Growing Aglaonema

Aglaonemas are often vibrant and colorful, with strikingly patterned leaves. Because they’re so easy-going, Aglaonemas are perfectly suited for a modern living room or office, bedroom, or cozy study. Because of their tolerance for both moist and dry conditions, and the fact that they will thrive with low light, they are a perfect choice for less than ideal light conditions or forgetful plant owners.

The following care instructions will be helpful in the process of plant cultivation:

  • Proper care for aglaonema starts with its proper placement. Your task is to find the area that receives less indirect light.
  • Place your plant far from doors, air vents and windows in order to ensure it won’t suffer from drafts.
  • Fertilize the species at least 2 times per month. Water them from spring until autumn with an appropriate solution (1 tsp. soluble 20-20-20 analysis fertilizer and 1 gallon of water).
  • Water the plant when the top 2 inches of the soil start getting dry.
  • One of the basic care instructions includes wiping the leaves with a moistened cloth to remove dust and dirt.

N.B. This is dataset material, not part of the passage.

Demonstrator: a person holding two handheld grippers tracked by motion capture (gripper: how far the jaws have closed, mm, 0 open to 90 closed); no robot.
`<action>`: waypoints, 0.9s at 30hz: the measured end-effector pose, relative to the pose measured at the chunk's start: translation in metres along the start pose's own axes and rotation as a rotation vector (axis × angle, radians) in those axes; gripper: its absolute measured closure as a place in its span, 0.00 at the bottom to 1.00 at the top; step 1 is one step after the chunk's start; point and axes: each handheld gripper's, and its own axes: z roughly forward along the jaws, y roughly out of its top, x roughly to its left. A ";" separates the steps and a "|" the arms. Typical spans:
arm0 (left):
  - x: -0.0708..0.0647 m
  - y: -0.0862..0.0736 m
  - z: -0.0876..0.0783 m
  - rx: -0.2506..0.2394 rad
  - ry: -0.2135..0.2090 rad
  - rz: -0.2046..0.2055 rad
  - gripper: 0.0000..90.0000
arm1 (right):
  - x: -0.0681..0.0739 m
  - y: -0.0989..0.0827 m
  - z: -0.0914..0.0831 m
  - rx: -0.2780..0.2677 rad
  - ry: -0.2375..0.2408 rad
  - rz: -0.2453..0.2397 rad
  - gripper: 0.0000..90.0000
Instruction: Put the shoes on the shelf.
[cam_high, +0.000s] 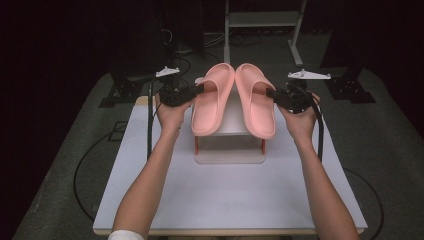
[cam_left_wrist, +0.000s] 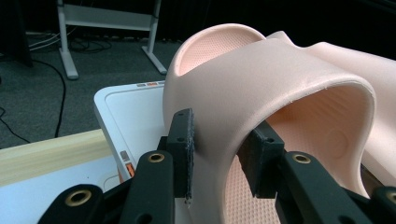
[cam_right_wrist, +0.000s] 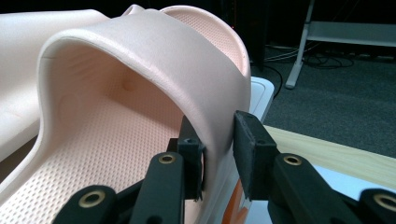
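Two pink slide slippers stand side by side, toes up, on a small white rack (cam_high: 230, 127). My left gripper (cam_high: 200, 91) is at the outer side of the left slipper (cam_high: 212, 100). In the left gripper view its pads (cam_left_wrist: 186, 140) sit on either side of that slipper's strap (cam_left_wrist: 261, 84), touching it. My right gripper (cam_high: 270, 93) is at the outer side of the right slipper (cam_high: 256, 100). In the right gripper view one jaw is inside the strap (cam_right_wrist: 154, 60) and the other outside, both against it. The midpoints are at the left gripper (cam_left_wrist: 222, 154) and the right gripper (cam_right_wrist: 219, 154).
The rack has orange legs (cam_high: 196, 145) and stands at the far middle of a white table (cam_high: 225, 200). A pale wooden edge (cam_left_wrist: 46, 156) borders the table. Cables (cam_high: 150, 125) trail from both grippers. A metal frame (cam_high: 260, 20) stands on the dark floor behind.
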 end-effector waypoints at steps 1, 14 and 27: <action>0.000 0.000 0.000 0.004 -0.001 0.002 0.74 | 0.000 0.000 0.000 0.000 -0.002 0.001 0.81; 0.003 0.003 0.006 0.005 0.013 -0.015 0.73 | 0.002 0.005 0.010 0.007 -0.013 0.013 0.79; 0.005 0.003 0.013 0.007 0.023 -0.034 0.71 | 0.002 0.007 0.021 0.015 -0.022 0.034 0.78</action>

Toxicity: Besides all the aglaonema care tips, it is essential to keep in mind that the plant is toxic to cats and can be dangerous for people. To ensure safety, wear gloves when handling aglaonema. If your pets show signs of poisoning, weakness, disorientation or diarrhea, contact your veterinarian immediately.


How to plant aglaonema

  • chop the stem’s top that has gotten leggy and root the stem in the soil or water
  • as too much soil can encourage rot, take a 2:1 mix of perlite to potting mix, though straight perlite is rather difficult to work with
  • transfer the root to a regular pot.

When to transplant aglaonema

Transplanting should take place once every 2-3 years, because these plants grow very slowly. When there is the need to remove aglaonema into a larger pot, the season doesn’t matter.



How to prune aglaonema

Watch for new growth coming up at the base of the plant. Remove it from the base and replant in a separate pot. Don’t start pruning the plant beyond dying or removed dead leaves. In this case growth will emerge from the crown and you won’t manage to prune it without killing your favorite plant. See step by step how to prune houseplants.


In nature, aglaonema receives daily abundant watering, and it grows in soil that is well permeable to moisture and air. When kept indoors, during the growing season aglaonema should be watered abundantly. In autumn and winter reduce watering, but remember that overdrying of the soil is dangerous for aglaonema. You should also avoid pouring aglaonema during the cool period.

The water for watering should be soft, well-settled and its temperature should not be lower than room temperature.


Some varieties of the plant can easily grow in near shade. Variegated varieties of aglaonema require brighter light, but that doesn’t mean they are to be exposed to direct sun. You will notice if the plant lacks the light, as its leaf stems will become long and leggy. At the same time, aglaonema cannot tolerate direct sunlight, which causes leaf burns.


In winter, the temperature for aglaonema should not drop below +16 °C (60 °F). The perfect temperature for growth is +20 °C +25 °C (68 – 77 °F). The warmer it is, the better aglaonema plants grow. Drafts, sharp temperature changes are unacceptable for aglaonema.

Air humidity:

Aglaonema prefers high humidity. In summer, it is better to spray it daily. It is also necessary to regularly clean the leaves from dust. Do not cover the leaves with shine solution. To ensure proper humidity you can place pots with plants on trays of wet expanded clay.


During the period of active growth, aglaonema should be fed with liquid mineral fertilizer 2 times a month. Do not feed the plant in winter.


The most common aglaonema pests are root mealybugs, aphids, scales and mites. As a rule the plant can suffer from them during propagation stages. When they are left untreated, the plant will die.

The most serious aglaonema diseases include:

    • Fusarium stem rot: this is a soft mushy rot at the base of the rotted plant or a cutting. The possible way out is to remove the plants that have been infected.
    • Pythium: this disease is referred to as one of the commonest root problems, and occurs under wet conditions or in poorly drained soils.
    • Myrothecium and Colletotrichum: these are diseases that lead to leaf spots during propagation.